We contingency all work toward that future: dual states for dual peoples. One Jewish with secure and confirmed borders, and one Palestinian with a possess dwindle and a possess future, Howard Kohr, Mar 4, 2018.
Last Sunday, in front of 18,000 charcterised pro-Israel activists, AIPAC’s CEO, Howard Kohr delivered a discriminating and carefully-crafted address—totally torpedoed about mid by his 25 notation debate by a few seconds of politically-correct claptrap.
After meticulously cataloguing a daunting dangers confronting Israel and a sinful inlet of her unethical adversaries—from a Shia “puppet master”, Iran, and a apprehension substitute Hezbollah in a North to a heartless Sunni Hamas and a assorted Salafi Jihadi renegades in a South—Kohr went on to propose…giving them precisely what they are allegedly clamoring for—at slightest initially: A self-governing Arab entity in a East, winning Israel’s densely populated coastal plain, abutting a trans-Israel highway and unaware Israel’s usually general airport.

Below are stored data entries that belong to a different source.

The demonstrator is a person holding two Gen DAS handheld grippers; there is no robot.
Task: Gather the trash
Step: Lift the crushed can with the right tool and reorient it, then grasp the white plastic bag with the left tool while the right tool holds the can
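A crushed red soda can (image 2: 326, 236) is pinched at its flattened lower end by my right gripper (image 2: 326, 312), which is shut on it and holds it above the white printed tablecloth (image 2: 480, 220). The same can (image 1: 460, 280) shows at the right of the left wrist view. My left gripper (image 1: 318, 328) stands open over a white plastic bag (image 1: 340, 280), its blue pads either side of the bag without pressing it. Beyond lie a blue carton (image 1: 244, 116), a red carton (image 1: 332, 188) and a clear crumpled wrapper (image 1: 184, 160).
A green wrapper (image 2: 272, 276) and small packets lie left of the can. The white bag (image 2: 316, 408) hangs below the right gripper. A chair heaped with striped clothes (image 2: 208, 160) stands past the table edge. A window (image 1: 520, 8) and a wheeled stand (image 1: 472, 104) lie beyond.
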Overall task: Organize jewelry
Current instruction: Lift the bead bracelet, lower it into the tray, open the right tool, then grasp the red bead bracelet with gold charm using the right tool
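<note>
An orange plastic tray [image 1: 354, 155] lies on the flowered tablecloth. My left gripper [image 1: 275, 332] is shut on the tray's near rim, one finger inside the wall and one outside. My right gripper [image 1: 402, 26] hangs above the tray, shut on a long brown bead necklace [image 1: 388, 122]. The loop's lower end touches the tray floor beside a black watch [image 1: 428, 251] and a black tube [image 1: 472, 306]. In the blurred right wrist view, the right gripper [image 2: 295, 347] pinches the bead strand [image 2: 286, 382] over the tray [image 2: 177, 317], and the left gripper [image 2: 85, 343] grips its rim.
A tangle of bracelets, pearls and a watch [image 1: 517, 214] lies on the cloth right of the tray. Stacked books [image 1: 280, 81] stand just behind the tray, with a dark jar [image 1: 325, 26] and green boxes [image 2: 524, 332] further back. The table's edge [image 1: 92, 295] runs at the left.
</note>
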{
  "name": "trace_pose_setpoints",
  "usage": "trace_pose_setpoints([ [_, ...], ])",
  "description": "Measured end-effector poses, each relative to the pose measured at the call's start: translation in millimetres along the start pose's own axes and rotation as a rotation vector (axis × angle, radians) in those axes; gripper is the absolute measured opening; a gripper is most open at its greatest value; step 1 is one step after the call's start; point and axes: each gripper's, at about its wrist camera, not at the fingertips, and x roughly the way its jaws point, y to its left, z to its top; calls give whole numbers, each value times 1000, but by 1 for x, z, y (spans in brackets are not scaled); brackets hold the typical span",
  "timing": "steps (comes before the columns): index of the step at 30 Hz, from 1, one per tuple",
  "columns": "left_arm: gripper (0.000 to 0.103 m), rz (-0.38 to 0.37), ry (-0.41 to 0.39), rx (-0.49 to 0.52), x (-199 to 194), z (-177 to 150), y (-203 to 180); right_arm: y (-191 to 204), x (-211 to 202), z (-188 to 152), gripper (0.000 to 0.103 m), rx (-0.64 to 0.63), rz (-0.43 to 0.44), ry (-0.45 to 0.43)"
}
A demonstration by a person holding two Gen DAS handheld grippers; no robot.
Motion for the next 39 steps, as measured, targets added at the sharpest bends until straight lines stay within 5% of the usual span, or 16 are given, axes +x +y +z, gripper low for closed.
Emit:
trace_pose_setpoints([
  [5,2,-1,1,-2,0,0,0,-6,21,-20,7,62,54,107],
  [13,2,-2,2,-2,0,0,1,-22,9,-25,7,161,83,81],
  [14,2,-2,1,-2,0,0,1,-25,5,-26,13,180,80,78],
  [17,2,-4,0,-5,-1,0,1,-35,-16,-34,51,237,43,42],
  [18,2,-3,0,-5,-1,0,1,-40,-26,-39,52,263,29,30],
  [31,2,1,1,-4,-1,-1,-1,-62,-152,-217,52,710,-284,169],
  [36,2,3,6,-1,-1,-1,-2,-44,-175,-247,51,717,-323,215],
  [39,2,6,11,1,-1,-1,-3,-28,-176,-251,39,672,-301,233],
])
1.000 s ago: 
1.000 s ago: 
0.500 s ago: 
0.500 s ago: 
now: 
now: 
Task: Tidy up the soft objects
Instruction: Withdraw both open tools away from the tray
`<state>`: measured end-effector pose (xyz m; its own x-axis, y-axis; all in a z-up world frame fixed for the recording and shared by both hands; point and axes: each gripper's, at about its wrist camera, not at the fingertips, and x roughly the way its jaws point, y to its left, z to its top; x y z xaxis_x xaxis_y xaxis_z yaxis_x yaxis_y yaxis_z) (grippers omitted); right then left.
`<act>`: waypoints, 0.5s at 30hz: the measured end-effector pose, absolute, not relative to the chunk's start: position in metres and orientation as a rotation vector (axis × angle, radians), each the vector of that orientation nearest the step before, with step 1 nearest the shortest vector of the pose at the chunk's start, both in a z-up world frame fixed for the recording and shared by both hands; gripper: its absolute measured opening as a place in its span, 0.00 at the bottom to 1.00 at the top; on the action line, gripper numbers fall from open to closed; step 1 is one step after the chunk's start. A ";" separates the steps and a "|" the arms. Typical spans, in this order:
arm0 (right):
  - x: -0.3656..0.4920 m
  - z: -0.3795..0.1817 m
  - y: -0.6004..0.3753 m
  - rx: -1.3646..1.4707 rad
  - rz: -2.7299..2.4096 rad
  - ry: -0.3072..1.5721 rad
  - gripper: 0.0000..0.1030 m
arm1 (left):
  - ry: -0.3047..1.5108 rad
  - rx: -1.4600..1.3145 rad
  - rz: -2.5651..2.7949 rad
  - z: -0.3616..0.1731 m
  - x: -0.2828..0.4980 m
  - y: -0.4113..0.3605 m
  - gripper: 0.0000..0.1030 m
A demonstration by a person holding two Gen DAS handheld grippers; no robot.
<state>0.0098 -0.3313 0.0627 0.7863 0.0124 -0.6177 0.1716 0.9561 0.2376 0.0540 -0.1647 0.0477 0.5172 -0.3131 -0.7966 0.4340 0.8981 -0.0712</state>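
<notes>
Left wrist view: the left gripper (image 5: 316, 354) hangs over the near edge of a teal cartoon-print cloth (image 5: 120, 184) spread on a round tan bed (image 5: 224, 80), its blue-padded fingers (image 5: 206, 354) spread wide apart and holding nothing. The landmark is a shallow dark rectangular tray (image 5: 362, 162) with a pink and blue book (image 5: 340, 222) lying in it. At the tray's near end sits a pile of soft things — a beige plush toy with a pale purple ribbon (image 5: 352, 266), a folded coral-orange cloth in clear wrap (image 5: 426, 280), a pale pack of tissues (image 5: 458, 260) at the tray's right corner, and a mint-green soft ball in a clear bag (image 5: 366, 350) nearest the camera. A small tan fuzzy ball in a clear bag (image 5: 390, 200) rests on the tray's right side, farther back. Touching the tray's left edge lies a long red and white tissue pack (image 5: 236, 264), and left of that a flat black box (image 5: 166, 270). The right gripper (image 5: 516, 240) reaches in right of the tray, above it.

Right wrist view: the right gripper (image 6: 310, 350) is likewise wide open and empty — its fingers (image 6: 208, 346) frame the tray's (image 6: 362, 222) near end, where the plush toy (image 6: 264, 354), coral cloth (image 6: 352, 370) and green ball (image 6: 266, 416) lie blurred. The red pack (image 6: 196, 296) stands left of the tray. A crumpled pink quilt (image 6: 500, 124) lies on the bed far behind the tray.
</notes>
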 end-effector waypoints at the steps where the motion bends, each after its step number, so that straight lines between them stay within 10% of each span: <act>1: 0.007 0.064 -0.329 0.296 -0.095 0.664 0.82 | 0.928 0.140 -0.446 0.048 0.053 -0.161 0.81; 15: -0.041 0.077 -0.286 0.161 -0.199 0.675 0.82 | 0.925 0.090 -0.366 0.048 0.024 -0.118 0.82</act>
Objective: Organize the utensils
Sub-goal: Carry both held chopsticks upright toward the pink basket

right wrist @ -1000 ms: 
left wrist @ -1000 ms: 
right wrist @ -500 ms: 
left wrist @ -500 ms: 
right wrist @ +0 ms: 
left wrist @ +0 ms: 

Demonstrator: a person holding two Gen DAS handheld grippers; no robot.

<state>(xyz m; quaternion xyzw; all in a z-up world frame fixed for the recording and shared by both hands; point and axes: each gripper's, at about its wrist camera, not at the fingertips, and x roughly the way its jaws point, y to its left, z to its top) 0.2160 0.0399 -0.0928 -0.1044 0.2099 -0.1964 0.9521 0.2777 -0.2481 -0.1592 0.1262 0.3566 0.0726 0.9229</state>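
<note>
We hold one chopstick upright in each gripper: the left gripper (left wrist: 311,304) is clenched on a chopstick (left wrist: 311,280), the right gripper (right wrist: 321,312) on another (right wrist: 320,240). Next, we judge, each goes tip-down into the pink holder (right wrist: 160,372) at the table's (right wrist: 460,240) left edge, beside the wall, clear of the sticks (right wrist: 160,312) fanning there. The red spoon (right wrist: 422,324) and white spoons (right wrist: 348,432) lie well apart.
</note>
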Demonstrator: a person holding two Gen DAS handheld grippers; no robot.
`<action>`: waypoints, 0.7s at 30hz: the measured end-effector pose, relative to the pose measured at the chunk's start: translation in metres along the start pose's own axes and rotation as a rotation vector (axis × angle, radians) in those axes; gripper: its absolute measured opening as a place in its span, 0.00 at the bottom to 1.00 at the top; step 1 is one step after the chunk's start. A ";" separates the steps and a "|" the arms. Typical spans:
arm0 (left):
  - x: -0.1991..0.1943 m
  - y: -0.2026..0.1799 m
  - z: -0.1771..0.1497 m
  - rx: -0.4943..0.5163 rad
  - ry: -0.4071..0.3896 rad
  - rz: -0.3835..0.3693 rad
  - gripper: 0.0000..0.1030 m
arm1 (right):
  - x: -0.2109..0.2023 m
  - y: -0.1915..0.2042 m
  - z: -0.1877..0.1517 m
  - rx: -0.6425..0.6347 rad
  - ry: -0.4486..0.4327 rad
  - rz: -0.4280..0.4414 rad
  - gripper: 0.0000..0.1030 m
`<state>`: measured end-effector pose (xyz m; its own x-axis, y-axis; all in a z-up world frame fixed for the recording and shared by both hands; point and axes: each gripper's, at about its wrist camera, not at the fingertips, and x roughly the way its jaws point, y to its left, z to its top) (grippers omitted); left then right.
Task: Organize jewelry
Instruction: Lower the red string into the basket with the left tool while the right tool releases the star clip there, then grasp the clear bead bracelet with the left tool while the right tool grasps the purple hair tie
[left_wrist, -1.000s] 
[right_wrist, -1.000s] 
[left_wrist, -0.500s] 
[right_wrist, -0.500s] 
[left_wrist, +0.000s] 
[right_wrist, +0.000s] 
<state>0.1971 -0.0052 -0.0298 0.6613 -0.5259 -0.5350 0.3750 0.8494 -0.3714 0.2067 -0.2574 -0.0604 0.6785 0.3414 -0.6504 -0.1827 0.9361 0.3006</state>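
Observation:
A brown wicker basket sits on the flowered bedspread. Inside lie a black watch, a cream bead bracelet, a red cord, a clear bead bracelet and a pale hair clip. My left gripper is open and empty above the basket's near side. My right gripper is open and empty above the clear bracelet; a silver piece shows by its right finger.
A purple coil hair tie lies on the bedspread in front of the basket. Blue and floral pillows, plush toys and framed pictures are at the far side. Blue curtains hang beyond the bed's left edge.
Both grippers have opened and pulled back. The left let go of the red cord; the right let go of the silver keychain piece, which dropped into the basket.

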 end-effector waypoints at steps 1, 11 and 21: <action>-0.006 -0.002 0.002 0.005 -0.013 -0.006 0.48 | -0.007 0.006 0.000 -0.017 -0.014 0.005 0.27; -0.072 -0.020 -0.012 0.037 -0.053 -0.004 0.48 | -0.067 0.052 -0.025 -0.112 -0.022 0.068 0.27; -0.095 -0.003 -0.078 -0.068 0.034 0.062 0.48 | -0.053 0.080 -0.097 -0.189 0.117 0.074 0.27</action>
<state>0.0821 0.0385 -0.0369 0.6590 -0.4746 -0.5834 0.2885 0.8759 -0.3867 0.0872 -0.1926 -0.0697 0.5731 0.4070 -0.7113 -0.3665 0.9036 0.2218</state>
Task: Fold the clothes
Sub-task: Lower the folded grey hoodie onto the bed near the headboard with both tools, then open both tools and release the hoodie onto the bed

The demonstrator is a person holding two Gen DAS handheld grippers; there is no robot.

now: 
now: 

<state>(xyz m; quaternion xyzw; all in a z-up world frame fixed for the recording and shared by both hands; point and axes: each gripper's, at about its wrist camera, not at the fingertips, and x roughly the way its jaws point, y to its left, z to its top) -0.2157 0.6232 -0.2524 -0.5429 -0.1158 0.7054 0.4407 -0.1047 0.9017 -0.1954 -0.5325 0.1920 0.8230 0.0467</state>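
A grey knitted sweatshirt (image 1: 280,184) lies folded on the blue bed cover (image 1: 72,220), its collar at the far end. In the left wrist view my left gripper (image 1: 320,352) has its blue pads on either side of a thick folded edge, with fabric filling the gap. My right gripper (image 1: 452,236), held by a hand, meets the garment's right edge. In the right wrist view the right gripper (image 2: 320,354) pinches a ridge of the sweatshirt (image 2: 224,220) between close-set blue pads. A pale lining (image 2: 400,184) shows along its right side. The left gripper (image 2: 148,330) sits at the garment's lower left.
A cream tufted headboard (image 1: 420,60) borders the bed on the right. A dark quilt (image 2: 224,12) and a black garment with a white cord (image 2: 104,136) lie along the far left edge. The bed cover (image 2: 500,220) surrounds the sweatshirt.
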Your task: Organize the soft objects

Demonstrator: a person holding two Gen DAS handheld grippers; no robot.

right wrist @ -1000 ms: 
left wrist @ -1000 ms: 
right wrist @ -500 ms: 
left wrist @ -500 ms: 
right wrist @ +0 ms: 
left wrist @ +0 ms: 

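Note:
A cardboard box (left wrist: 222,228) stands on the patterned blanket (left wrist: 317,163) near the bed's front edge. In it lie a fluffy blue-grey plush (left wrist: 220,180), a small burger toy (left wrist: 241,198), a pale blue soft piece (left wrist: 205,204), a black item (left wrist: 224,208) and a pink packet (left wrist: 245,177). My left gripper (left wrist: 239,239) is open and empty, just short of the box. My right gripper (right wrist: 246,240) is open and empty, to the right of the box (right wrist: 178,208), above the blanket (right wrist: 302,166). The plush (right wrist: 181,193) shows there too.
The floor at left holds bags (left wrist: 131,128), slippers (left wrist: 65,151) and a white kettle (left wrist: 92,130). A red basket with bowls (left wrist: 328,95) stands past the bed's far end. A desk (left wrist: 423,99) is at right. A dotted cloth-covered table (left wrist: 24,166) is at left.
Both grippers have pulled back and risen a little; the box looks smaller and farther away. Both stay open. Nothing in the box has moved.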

Mutually disdainful goals: Palestinian statehood and a secure Israel
I do not wish to dwell on all a judicious inconsistencies, significant inaccuracies and vivid non-sequiturs that injured a second half of Kohr’s impeccably delivered speech. Rather, we shall concentration on usually one: His call for a state for a Palestinians “with a possess dwindle and a possess future” on a one hand; and “secure and confirmed borders” for Israel on a other.
After all, Palestinian statehood and a secure Israel are jointly disdainful goals. Indeed, this was always a supposed knowledge in Israel – until a sermon was hijacked by a authoritarian diktats of politically scold dogma.
Thus, it was nothing other than Nobel laureate, a late Shimon Peres, who warned: If a Palestinian state is established, it will be armed to a teeth. Within it, there will be bases of a many impassioned militant forces, versed with anti-tank and anti-aircraft shoulder-launched rockets, that will discredit not usually pointless passers-by, though each aeroplane and helicopter holding off in a skies of Israel and each car roving along a critical trade routes in a coastal plain .- “Tomorrow is Now” (Keter publishers), pp. 232, 255.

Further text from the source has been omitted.